Starting with the line that holds "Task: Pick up", repeat each line through the last one below, exactly. Pictures stay out.
[[ RECORD SET, beginning ]]
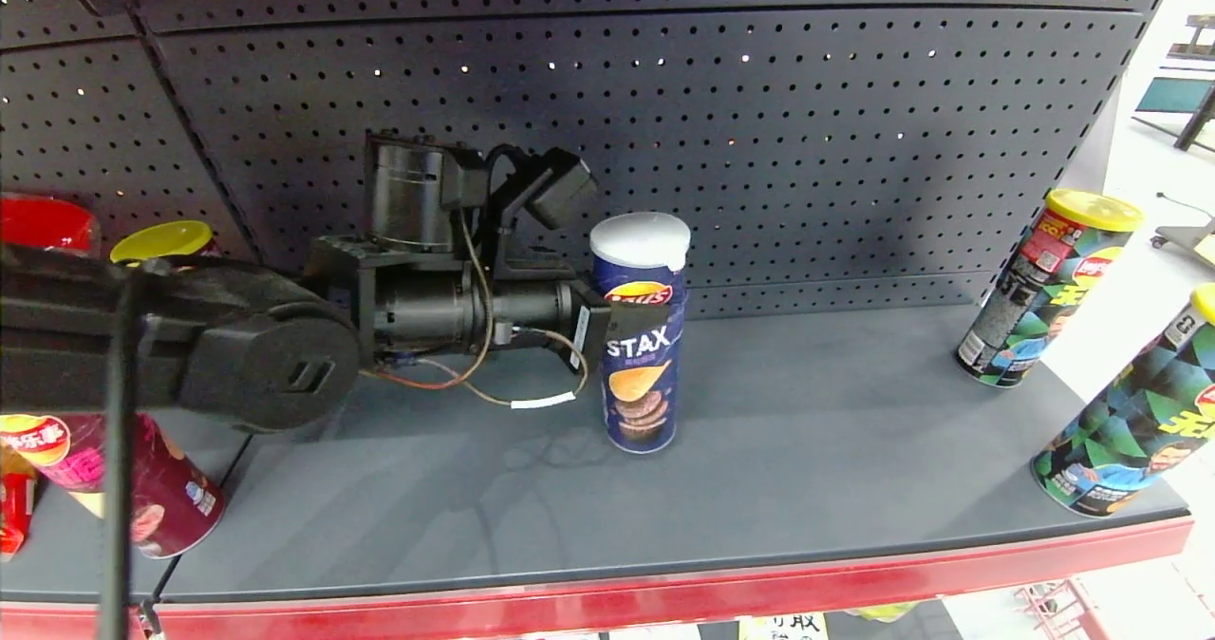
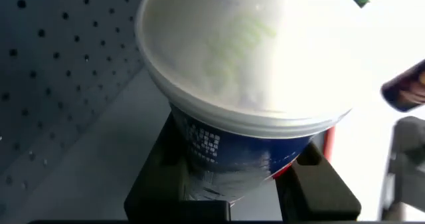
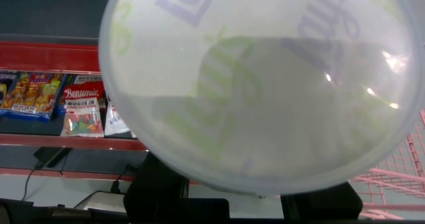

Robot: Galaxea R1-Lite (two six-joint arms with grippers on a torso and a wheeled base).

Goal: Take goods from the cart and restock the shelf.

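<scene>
My left gripper (image 1: pixel 626 320) is clenched on the blue can (image 1: pixel 641 374), one black finger (image 2: pixel 159 184) on each side of the body below the lid. The can stands on the grey shelf (image 1: pixel 835 431), about mid-depth and a little left of centre. It is well apart from the two green cans (image 1: pixel 1044 289) at the right end and from the maroon can (image 1: pixel 142 488) at the left.

My right gripper (image 3: pixel 236 201) looks to be grasping a second, clear-lidded can (image 3: pixel 265 84). That can is held off the shelf, with lower shelves of snack packets (image 3: pixel 80 111) and pink wire (image 3: pixel 405 184), probably the cart, behind it.

As I judge it, one item is placed but not yet released. The second waits in the other arm, and a wide bare stretch of deck runs between the blue can and the green ones.

The blue can is upright, with its long axis vertical, its white lid up and its printed face turned out toward the aisle. Its base appears to sit flat on the deck. The second can's lid faces my right wrist camera, so its long axis runs away from the lens. I cannot tell how it tilts against the room.
</scene>
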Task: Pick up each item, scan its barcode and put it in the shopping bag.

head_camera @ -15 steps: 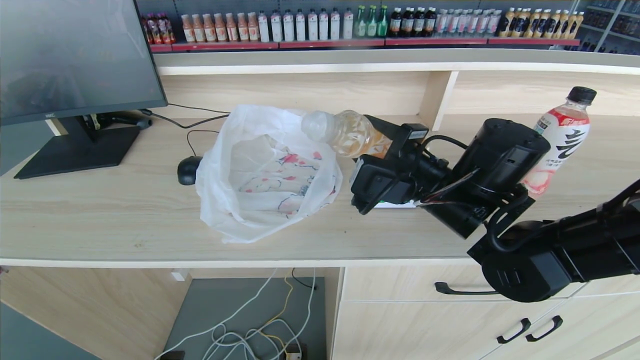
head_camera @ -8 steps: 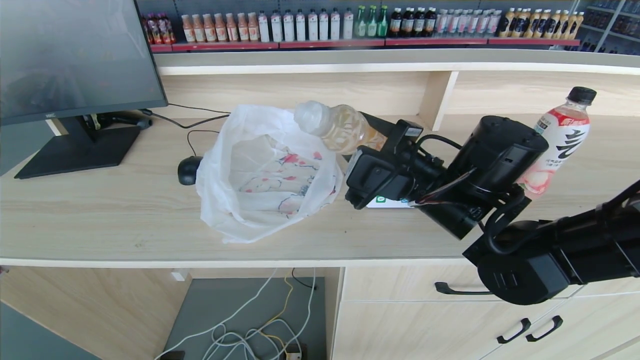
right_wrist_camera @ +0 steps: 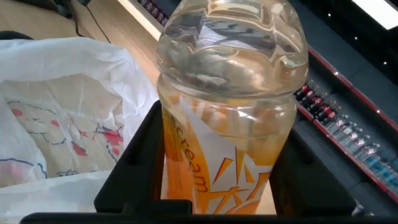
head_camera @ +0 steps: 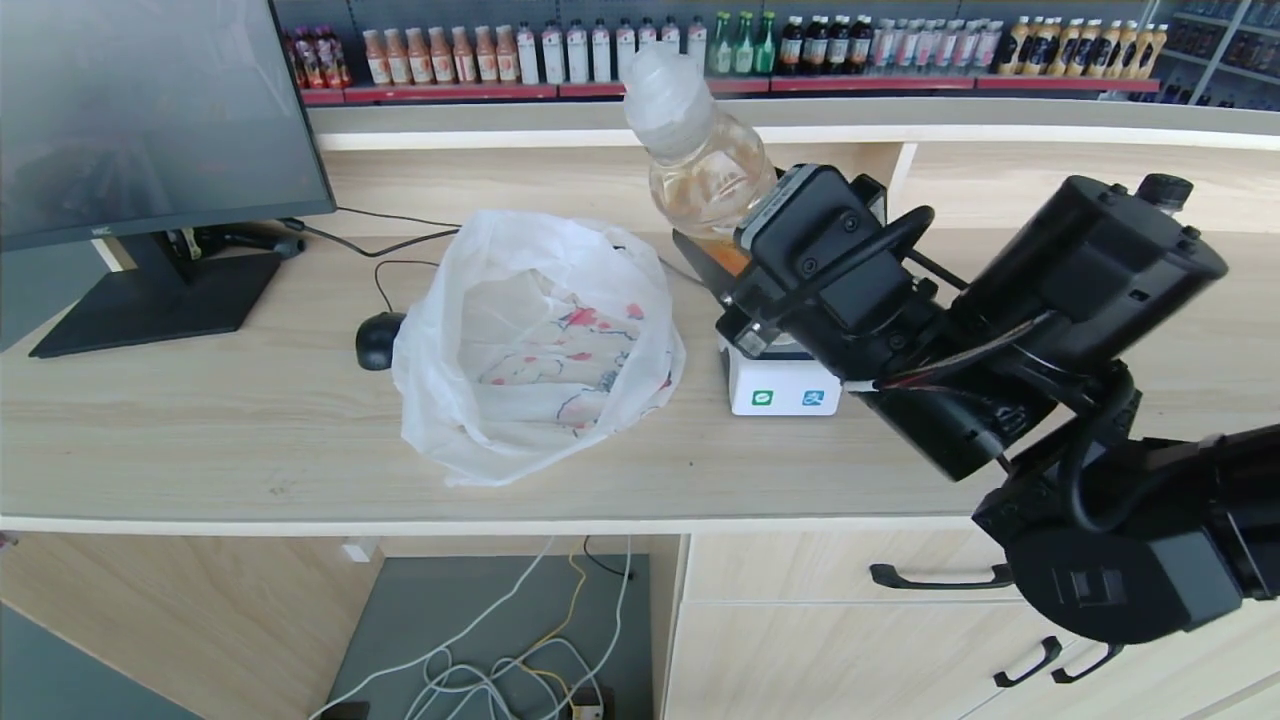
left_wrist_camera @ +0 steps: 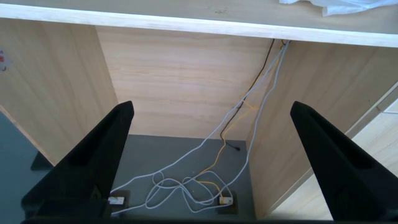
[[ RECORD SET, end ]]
> [RESPONSE AREA]:
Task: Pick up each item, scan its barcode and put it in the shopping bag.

head_camera @ -15 steps: 
head_camera @ -8 steps: 
right_wrist_camera @ +0 steps: 
head_camera @ +0 steps: 
left_wrist_camera @ +0 steps: 

This output is now complete.